I believed them to be lost when, a moment later, to my great astonishment, I saw them get up as if nothing had happened, a maneuver which they repeated up to three times; but then the sea, a little more calm, let them recall the sailors and let them leave with the boat from that little bay, which they then said was not safe on that day.' " (120)

The swimming skill of the Tahitians at Pitcairn in the surf zone is beyond Moerenhout's powers of description:

" 'One of the natives again seized the helm to allow the boat to clear the pass, and as soon as we were led out he wished us good day and jumped into the sea.
He swam in the midst of waves and breakers with a skill which you would have to see to get a true idea of, and in a few minutes we saw him safe and sound on land.' " (121)
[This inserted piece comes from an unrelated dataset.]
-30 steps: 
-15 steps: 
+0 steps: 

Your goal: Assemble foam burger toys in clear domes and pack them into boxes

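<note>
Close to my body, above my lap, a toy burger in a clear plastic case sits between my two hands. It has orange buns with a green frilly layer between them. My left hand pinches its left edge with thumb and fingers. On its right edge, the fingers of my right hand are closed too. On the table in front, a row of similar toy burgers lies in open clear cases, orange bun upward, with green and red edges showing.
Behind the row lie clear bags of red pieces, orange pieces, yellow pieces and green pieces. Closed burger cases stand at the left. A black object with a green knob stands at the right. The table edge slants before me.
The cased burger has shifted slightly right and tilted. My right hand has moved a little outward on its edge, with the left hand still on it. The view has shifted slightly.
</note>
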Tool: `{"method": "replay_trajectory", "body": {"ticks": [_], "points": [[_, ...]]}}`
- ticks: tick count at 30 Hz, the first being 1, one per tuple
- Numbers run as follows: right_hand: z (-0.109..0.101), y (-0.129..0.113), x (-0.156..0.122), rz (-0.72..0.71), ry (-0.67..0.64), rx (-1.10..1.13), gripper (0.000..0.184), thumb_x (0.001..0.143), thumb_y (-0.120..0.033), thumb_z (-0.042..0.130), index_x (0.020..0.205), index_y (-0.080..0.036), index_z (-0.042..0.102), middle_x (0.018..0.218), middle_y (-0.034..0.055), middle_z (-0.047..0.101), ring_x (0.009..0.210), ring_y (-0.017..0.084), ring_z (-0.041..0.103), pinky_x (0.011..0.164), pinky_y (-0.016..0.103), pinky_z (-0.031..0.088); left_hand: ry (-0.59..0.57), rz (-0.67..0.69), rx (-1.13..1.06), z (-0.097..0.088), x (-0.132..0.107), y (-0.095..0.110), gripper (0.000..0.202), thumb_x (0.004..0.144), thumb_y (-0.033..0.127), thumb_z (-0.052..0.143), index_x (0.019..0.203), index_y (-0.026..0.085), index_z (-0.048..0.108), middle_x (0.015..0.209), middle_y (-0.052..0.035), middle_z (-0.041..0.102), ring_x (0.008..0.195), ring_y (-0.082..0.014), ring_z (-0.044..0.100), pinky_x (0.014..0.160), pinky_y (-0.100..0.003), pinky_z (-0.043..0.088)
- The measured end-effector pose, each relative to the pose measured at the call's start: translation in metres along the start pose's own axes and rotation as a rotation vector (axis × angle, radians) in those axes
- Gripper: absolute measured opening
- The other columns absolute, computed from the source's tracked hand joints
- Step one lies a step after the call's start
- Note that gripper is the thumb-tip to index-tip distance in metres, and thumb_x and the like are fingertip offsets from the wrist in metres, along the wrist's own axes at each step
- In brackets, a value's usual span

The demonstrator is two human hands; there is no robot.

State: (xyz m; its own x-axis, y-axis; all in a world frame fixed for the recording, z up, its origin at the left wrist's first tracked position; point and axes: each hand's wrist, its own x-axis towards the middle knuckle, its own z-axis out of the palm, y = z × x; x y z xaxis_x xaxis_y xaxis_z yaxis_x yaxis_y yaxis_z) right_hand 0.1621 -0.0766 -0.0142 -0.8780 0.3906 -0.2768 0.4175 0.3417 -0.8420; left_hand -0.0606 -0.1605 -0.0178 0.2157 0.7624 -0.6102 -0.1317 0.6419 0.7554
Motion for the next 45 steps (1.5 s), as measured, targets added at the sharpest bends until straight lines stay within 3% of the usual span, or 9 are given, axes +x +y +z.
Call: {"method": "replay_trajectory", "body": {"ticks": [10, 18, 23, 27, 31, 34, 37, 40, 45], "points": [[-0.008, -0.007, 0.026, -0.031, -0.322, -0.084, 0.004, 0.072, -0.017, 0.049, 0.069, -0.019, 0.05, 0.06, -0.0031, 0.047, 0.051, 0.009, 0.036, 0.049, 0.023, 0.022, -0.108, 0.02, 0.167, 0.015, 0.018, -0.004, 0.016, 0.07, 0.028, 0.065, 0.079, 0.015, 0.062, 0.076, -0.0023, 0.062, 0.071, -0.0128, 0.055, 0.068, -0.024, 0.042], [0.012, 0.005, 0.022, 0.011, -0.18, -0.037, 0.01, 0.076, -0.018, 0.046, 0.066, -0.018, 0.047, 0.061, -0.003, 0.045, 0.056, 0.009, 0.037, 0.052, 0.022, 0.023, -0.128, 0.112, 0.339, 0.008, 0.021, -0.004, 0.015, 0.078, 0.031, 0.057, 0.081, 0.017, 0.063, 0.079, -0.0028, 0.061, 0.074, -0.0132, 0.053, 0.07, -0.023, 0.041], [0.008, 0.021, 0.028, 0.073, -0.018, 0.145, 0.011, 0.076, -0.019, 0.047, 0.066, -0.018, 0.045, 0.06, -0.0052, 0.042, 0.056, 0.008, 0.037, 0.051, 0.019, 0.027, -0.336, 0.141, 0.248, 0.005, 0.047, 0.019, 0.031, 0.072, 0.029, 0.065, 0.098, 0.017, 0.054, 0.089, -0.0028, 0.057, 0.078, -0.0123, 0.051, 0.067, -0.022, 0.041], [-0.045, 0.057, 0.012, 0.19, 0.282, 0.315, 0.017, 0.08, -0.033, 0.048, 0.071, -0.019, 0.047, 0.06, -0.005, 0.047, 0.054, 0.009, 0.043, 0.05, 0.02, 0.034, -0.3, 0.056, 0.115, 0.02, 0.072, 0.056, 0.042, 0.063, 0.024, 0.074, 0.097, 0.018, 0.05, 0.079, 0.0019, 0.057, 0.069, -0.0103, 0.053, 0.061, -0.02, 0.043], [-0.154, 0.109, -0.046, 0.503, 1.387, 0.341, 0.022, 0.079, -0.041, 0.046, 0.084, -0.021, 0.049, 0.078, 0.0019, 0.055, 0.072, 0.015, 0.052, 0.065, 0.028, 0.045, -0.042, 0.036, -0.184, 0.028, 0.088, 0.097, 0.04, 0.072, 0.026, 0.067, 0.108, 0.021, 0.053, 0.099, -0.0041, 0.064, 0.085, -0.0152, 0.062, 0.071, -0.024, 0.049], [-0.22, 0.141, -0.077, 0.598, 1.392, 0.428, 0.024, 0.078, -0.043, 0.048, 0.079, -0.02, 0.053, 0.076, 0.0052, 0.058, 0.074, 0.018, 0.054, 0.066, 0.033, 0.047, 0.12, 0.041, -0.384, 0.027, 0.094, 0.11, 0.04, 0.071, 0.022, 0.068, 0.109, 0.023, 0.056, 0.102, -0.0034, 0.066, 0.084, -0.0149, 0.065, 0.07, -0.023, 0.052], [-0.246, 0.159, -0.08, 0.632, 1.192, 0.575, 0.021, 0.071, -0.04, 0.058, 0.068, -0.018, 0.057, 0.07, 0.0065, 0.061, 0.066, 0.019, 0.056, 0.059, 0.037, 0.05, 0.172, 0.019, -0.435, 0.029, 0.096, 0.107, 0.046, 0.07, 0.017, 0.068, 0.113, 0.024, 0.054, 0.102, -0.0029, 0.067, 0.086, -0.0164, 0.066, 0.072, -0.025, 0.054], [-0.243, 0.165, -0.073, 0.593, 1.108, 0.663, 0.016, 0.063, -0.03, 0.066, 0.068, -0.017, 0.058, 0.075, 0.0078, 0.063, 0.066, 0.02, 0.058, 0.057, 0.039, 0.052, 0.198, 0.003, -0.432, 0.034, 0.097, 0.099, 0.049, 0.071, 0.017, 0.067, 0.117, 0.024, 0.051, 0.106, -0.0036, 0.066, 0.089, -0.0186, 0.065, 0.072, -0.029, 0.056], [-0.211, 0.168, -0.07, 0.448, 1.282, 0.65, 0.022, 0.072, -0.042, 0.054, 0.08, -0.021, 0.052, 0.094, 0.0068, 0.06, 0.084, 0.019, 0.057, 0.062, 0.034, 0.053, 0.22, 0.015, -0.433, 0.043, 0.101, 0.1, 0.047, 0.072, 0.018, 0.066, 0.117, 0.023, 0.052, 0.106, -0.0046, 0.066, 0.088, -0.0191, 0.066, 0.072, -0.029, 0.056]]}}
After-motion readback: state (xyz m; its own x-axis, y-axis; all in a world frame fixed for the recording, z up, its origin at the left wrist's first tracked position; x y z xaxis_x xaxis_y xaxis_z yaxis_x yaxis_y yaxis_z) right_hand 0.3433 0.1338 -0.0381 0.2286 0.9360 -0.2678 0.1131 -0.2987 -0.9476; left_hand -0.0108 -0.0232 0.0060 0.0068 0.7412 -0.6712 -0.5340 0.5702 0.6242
On the 29th February 1829, the skill of shooting a wave in a longboat is demonstrated in the vincinity of Lord Hood Island by one of the "Pitcairn people":

" 'In approaching the land our pilot had the boat stop for more than a quarter of an hour, not far from the reef, beaten by the sea with a rage which seemed not to be going to let us land, while a number of enormous sharks surrounded our boat, appearing to look at us as assured prey if the waves capsized us or broke us on the rock.
The men in the little dugouts had, however, already reached land and stayed on the reef, ready to receive us.
Seizing a favorable moment our pilot cried to the sailors to row, and finally carried by the crest of a wave which took us at a frightful speed, we landed in a few seconds on the reef, amid floods of foam.' " (122)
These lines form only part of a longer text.